Defined on BaseConverter

Indicate whether this converter changes the number of dataset rows.

Returns

bool
True if the converter may add or remove rows, False otherwise.

fit(self, x: 'DashAIDataset', y: Optional[ForwardRef('DashAIDataset')] = None) -> DashAI.back.converters.base_converter.BaseConverter

Defined on SklearnWrapper

Fit the scikit-learn transformer to the data.

Parameters

x : DashAIDataset
The input dataset to fit the transformer on.
y : DashAIDataset, optional
Target values for supervised transformers. Defaults to None.

Returns

BaseConverter
The fitted transformer instance (self).

get_metadata(cls) -> 'Dict[str, Any]'

Defined on BaseConverter

Get metadata for the converter, used by the DashAI frontend.

Parameters

cls : type
The converter class (injected automatically by Python for classmethods).

Returns

Dict[str, Any]
Dictionary containing display name, short description, image preview path, category, icon, color, and whether the converter is supervised.

get_schema(cls) -> dict

Defined on ConfigObject

Generates the component related Json Schema.

Returns

dict
Dictionary representing the Json Schema of the component.

transform(self, x: 'DashAIDataset', y: Optional[ForwardRef('DashAIDataset')] = None) -> 'DashAIDataset'

Defined on SklearnWrapper

Transform the data using the fitted scikit-learn transformer.

Parameters

x : DashAIDataset
The input dataset to transform.
y : DashAIDataset, optional
Not used.

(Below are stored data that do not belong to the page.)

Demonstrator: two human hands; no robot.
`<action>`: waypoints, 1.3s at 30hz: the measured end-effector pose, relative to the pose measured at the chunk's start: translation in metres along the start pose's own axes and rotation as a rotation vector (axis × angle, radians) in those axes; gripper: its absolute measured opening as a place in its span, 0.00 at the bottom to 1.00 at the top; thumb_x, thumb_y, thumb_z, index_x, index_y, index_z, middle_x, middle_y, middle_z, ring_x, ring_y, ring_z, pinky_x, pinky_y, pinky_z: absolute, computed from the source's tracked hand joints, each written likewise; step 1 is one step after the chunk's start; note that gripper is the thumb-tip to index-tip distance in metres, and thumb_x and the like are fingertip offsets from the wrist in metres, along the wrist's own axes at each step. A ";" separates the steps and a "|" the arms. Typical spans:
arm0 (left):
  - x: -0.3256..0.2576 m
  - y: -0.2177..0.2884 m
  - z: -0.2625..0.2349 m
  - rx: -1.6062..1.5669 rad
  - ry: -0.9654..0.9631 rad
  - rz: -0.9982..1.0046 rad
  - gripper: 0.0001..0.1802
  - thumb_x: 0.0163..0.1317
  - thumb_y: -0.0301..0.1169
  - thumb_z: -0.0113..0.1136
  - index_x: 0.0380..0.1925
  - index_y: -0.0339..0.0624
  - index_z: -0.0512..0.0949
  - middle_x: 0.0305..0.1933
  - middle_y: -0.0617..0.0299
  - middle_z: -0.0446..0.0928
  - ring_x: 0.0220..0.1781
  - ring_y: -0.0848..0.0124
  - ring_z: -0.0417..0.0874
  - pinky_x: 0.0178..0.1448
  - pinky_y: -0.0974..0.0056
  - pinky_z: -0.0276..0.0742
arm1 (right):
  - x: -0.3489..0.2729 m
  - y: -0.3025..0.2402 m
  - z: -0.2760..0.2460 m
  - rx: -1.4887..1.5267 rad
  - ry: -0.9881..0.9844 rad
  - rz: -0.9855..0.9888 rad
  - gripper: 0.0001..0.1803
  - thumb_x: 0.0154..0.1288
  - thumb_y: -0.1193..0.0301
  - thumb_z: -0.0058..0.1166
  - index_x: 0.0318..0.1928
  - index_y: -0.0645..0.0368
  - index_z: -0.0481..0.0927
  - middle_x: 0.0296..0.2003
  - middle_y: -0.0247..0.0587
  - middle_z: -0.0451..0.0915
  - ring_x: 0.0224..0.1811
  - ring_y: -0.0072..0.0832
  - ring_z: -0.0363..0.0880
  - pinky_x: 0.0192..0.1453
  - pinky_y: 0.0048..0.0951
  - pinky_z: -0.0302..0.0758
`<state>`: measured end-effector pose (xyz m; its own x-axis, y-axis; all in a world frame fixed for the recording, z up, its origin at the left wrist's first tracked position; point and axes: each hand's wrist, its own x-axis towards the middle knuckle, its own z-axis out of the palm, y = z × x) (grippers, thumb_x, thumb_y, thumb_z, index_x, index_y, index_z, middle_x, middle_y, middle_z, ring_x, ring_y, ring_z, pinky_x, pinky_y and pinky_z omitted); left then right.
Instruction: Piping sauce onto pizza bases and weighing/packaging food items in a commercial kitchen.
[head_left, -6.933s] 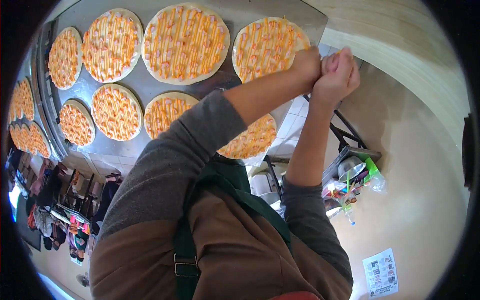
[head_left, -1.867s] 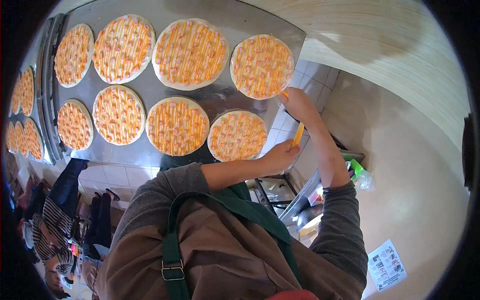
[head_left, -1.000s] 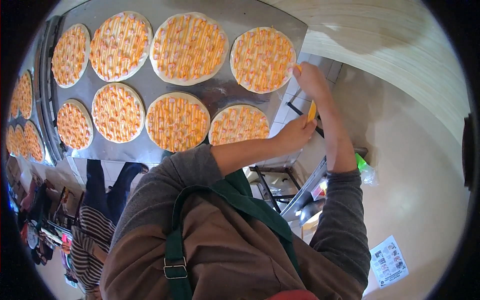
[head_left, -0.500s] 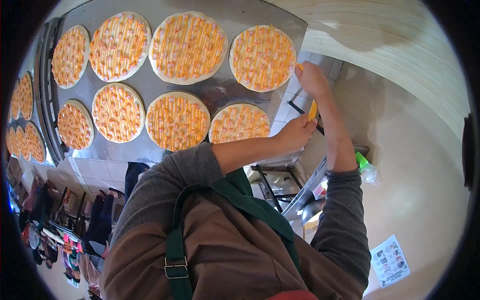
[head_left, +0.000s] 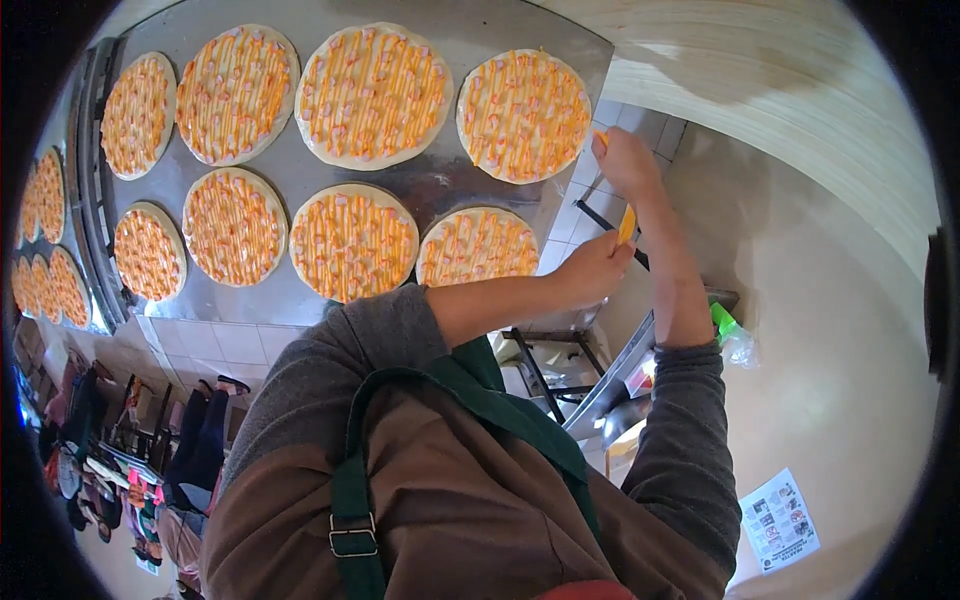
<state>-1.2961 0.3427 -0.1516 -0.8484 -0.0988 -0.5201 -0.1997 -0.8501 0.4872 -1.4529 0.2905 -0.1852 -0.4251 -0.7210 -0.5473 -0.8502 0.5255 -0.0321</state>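
Note:
Both my hands are beyond the right edge of the metal table, each closed on something orange. My left hand (head_left: 592, 270) grips a narrow yellow-orange piece (head_left: 627, 222) that looks like part of a sauce-filled piping bag. Farther out, my right hand (head_left: 628, 165) is closed, with a small orange bit (head_left: 600, 138) showing at its fingers. Whether both pieces belong to one bag is hidden. Nearest to my right hand lies a round pizza base (head_left: 525, 116) with pink cubes and orange sauce stripes. My left forearm passes in front of another topped pizza (head_left: 480, 245).
More topped pizzas (head_left: 375, 95) lie in two rows on the metal table (head_left: 440, 185), and others (head_left: 65, 285) stand farther left. A pale wood-grain surface (head_left: 720, 50) is at the upper right. Below my hands are a black-legged stool (head_left: 540, 365) and a green-topped plastic bag (head_left: 735, 335).
My hands hold nearly the same places, and the pizzas look unchanged. A dark shape below the table's near edge, left of my left sleeve, is gone from view.

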 end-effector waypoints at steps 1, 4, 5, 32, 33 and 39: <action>-0.004 -0.004 -0.001 0.000 0.002 0.002 0.16 0.69 0.43 0.43 0.32 0.41 0.66 0.23 0.69 0.64 0.23 0.78 0.65 0.27 0.70 0.64 | -0.005 0.002 0.006 0.000 0.001 -0.002 0.19 0.66 0.59 0.44 0.32 0.65 0.75 0.31 0.59 0.78 0.37 0.55 0.76 0.40 0.50 0.71; -0.021 -0.014 0.001 0.080 -0.038 -0.071 0.18 0.70 0.43 0.40 0.36 0.38 0.68 0.23 0.63 0.69 0.26 0.72 0.71 0.31 0.64 0.68 | -0.019 0.009 0.019 0.026 0.004 -0.029 0.18 0.65 0.60 0.46 0.31 0.64 0.76 0.29 0.57 0.79 0.34 0.53 0.78 0.39 0.49 0.73; -0.026 -0.012 0.003 0.094 -0.025 -0.064 0.18 0.70 0.43 0.40 0.36 0.37 0.68 0.23 0.62 0.69 0.25 0.72 0.71 0.31 0.63 0.68 | -0.021 0.005 0.016 0.032 -0.018 -0.018 0.18 0.65 0.59 0.46 0.32 0.64 0.76 0.29 0.57 0.79 0.35 0.52 0.78 0.40 0.49 0.74; -0.011 0.014 -0.016 0.013 0.058 0.180 0.16 0.70 0.42 0.43 0.33 0.41 0.66 0.24 0.68 0.65 0.25 0.77 0.66 0.28 0.70 0.65 | 0.026 -0.050 -0.010 -0.130 -0.073 -0.161 0.19 0.65 0.60 0.42 0.32 0.64 0.78 0.30 0.57 0.79 0.35 0.50 0.80 0.41 0.48 0.75; -0.026 0.011 -0.015 -0.012 0.011 0.097 0.16 0.70 0.43 0.43 0.33 0.41 0.65 0.24 0.68 0.65 0.25 0.77 0.66 0.28 0.70 0.65 | 0.009 -0.051 0.000 -0.098 -0.150 -0.187 0.19 0.65 0.60 0.43 0.32 0.64 0.78 0.30 0.57 0.79 0.35 0.50 0.80 0.40 0.48 0.75; -0.043 0.005 -0.010 0.054 0.005 0.011 0.16 0.70 0.44 0.42 0.33 0.42 0.65 0.24 0.67 0.66 0.24 0.77 0.66 0.27 0.69 0.66 | -0.010 -0.061 0.006 -0.084 -0.178 -0.177 0.18 0.64 0.60 0.44 0.32 0.64 0.78 0.30 0.56 0.79 0.35 0.50 0.80 0.40 0.48 0.75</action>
<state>-1.2557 0.3379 -0.1334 -0.8482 -0.1105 -0.5180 -0.2169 -0.8198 0.5299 -1.3946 0.2685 -0.1832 -0.2120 -0.7038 -0.6780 -0.9325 0.3532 -0.0751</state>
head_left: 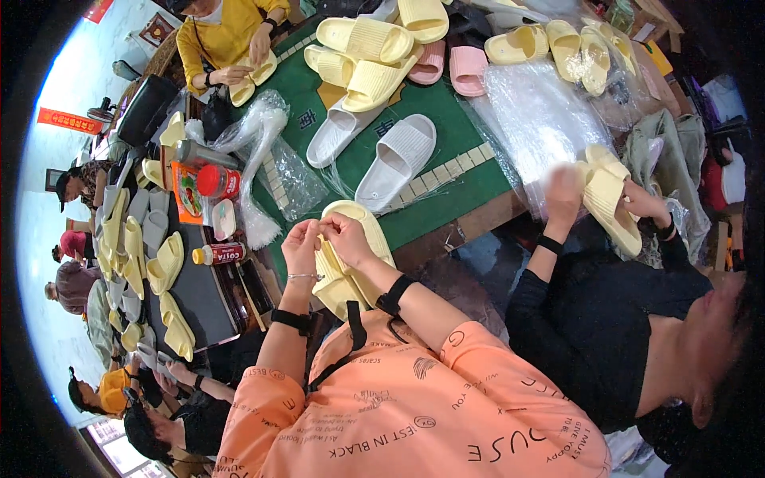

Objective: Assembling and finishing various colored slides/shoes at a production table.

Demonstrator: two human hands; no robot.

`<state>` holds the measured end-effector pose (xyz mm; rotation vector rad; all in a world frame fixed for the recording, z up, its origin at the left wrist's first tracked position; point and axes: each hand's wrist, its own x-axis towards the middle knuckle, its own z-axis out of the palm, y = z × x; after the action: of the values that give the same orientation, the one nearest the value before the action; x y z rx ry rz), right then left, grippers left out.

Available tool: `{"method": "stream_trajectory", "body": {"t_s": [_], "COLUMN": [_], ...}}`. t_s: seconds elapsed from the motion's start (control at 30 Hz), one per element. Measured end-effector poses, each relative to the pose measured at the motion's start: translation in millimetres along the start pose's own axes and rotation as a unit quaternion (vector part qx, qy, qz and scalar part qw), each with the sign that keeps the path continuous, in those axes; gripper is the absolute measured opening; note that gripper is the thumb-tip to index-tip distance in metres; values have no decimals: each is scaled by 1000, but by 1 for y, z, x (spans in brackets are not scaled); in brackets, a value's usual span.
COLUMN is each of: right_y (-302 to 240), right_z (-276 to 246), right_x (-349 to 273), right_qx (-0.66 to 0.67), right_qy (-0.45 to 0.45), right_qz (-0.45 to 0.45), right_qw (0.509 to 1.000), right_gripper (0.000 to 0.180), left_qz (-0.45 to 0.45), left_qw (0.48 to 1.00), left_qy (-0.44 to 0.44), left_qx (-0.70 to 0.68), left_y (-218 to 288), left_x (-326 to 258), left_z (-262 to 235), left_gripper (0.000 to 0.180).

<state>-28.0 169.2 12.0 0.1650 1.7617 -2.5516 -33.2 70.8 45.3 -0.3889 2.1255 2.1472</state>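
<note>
My left hand (301,245) and my right hand (348,239) meet in front of me, fingers pinched together at the tips. Whatever they hold between them is too small to make out. Just beneath and behind them is a pair of pale yellow slide slippers (373,233), partly hidden by my hands and wrists. Beyond these, a grey slipper (402,155) lies on the green table mat (458,131), beside a second grey slipper (339,137). A bundle of clear plastic strands (259,209) lies to the left of my hands.
Yellow slippers (366,40) are heaped at the far side, near pink ones (468,70). Clear plastic bags (526,119) lie to the right, where a co-worker's hands hold yellow slippers (607,199). A red-lidded jar (215,182) and a bottle (219,253) stand left.
</note>
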Motion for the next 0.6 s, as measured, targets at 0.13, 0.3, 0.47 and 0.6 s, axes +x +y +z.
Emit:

Present for API consistency. Defaults to None.

Returns

DashAIDataset
The transformed dataset with updated DashAI column types.

validate_and_transform(self, raw_data: dict) -> dict

Defined on ConfigObject

It takes the data given by the user to initialize the model and returns it with all the objects that the model needs to work.

Parameters

raw_data : dict
A dictionary with the data provided by the user to initialize the model.

Returns

dict
A validated dictionary with the necessary objects.